Produção franco-belga, O Retorno do Herói é um filme de Laurent Tirard, ambiente nos anos 1800, e foca na relação do Capitão Neuville, vivido por Jean Dujardin, de O Artista. O homem, farsesco e covarde promete desposar uma moça bastante nova chamada Pauline (Noémie Merlant), vinda de uma família interiorana, os Beaugrand. Ocorre que, Neuville é chamado a guerra. Ao ver sua irmã deprimida, sem sair da cama e incapaz até de comer, Elisabethe (Melanie Laurent) decide escrever cartas que seriam do tal capitão, para alimentar as esperanças da irmã, por pena, o problema é que a mentira vai se avolumando a níveis jamais imaginados.

Aos poucos, Neuville passou a ser conhecido por feitos absurdos e heroicos que as cartas descreviam e a mentira passou a circular como verdade via boato, e “viralizou” através da fofoca. Ela não seria descoberta, se não fosse o caso de Neuville reaparecer, muito diferente um tempo depois, como um desertor, decadente, com uma barba horrível e aparência de maltrapilho.

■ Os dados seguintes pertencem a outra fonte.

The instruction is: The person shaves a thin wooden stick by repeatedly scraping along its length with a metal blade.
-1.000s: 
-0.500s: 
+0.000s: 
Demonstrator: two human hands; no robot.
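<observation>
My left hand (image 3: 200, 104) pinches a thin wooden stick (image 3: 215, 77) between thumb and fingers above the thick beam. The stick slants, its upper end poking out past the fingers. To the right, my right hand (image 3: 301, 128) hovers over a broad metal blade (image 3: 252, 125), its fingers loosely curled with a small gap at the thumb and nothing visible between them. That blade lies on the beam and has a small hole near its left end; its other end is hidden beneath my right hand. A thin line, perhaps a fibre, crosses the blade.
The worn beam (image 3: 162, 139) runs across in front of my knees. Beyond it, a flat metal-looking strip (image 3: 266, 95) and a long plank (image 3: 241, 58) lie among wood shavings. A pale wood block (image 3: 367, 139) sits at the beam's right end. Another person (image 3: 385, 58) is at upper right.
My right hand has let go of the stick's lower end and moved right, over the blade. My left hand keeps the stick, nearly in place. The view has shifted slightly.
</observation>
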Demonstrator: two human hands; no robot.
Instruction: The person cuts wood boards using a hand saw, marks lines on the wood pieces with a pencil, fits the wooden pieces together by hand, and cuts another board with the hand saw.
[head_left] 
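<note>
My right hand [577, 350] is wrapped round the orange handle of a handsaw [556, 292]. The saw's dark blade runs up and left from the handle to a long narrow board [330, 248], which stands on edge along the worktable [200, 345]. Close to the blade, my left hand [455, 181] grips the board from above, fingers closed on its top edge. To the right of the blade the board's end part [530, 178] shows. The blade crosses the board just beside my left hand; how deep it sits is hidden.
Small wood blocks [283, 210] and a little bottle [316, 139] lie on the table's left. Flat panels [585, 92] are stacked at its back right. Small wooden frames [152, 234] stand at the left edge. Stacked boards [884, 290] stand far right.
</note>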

A veia cômica funciona muito bem quando é Laurent que comanda a comédia, Dujardin não compõe um personagem tão engraçado, apesar de fingir muito bem todo o glamour que foi descrito nas cartas, mesmo sem saber exatamente do que se trata exatamente toda boataria. O roteiro de Tirard e Grégoire Vigneron busca por soluções bastante óbvias, quase todas as reações são previsíveis, como se tivesse um aviso de uns cinco minutos antes delas acontecerem, especialmente nos embates morais que Neuville e Elisabethe trocam. Mesmo a afeição que começa a se desenrolar dali é aparente desde o retorno do personagem masculino.

Toda a ópera construída por Elisabethe acaba por ser desbaratada em determinado momento, depois de uma série de eventos que demonstram o quão retrograda era a época. O filme de aproximadamente 90 minutos, ganha um tom mais sério e dramático perto de seu desfecho, distante da ideia anterior de ser uma paródia dos dramalhões de guerra antigos sobre as guerras na Europa, se aproximando das comédias francesas dos últimos tempos. A sensação ao final de O Retorno do Herói é que o filme não teve maturidade suficiente para decidir o que seria de verdade, pois acerta um pouco no que tange ao humor e quase nada em relação a questão da guerra ou do romance que procura construir a seguir.